大盗賊団の長と他数名を、飲み比べで一網打尽にしたのだから武勇伝ではあった。

「これでグレアムが加入するし、部下も多分元通りだ。引き込んだ盗賊たちは気になるけど……街道の治安は良くなるから、細かいことはいいか」

それにグレアムは近隣の盗賊を受け入れるなり叩き潰すなりで、まとめて傘下にしている。辺り一帯の山賊が合流していたのだから、南方面の賊はこれで壊滅だ。

ヨトゥン伯爵領から運ぶ物資などいくらでもあるので、これは経済、流通、食料事情。どの分野を取ってもプラスに働く。
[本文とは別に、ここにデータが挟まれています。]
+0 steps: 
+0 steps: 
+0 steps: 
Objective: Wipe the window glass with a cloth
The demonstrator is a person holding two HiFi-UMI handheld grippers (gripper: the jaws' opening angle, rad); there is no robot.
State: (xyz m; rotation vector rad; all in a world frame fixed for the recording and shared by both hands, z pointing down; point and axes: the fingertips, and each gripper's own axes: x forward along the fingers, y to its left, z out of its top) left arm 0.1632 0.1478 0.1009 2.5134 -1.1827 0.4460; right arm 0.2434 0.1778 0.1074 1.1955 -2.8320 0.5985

「今回の件で、少なくともアースガルド領とヨトゥン領を繋ぐ街道はしばらく平和になるか。そう考えたら予想よりもいい結果になったな」

更に副産物として、ハンスがグレアム隊の面々から一目置かれることになり、謎の上下関係が形成されることになった。

武官たちのパワーバランスが微妙なところもあったので、ここも改善された点だ。

生意気なことを言う下っ端はグレアムが実力行使で統率するし、グレアムはハンスがシメる。

それで統制は問題無く回るだろう。

「人事の方はまあ、俺が頑張る分野だ。そこはあまり変えなくても問題はないだろうから、あとはやっぱり外交か」

貴族出身の者たちへの統制は難しくなったが、そちらは出世させて名声を満たしてやればある程度のコントロールが利く。

いずれにせよ大部隊を率いるほどの能力がある流民は珍しいので、下士官と将校で棲み分けができればそれでいいと、クレインは断じた。

「南伯を穏便に説得すれば作戦は終わりだな。ここが一番難易度高そうだけど、そっちは俺の管轄じゃないし」

残る懸念は、伯爵家に喧嘩を売った山賊を雇うこと。これに対し先方がどういう反応を示すかだけだ。

しかしその点については事前に対策済みなので、野営地に帰ってから処理をすれば済む。

最後は何とも締まらない結果ではあるが、当初の目的は完璧に果たされたのだ。

紆余曲折を経て、副次的な収穫も得て。

子爵領の勢力は更に拡大することとなる。

そんな展望を胸に、クレインは意気揚々と帰路についた。

しかしクレインは一連のやり取りの中で、今考えていた以上に大きな副産物を手に入れている。

アースガルド領の滅亡を回避するための――たった一つの手段。

現段階からそれが実行可能になったと彼が気づくのは、1年以上先の話だった。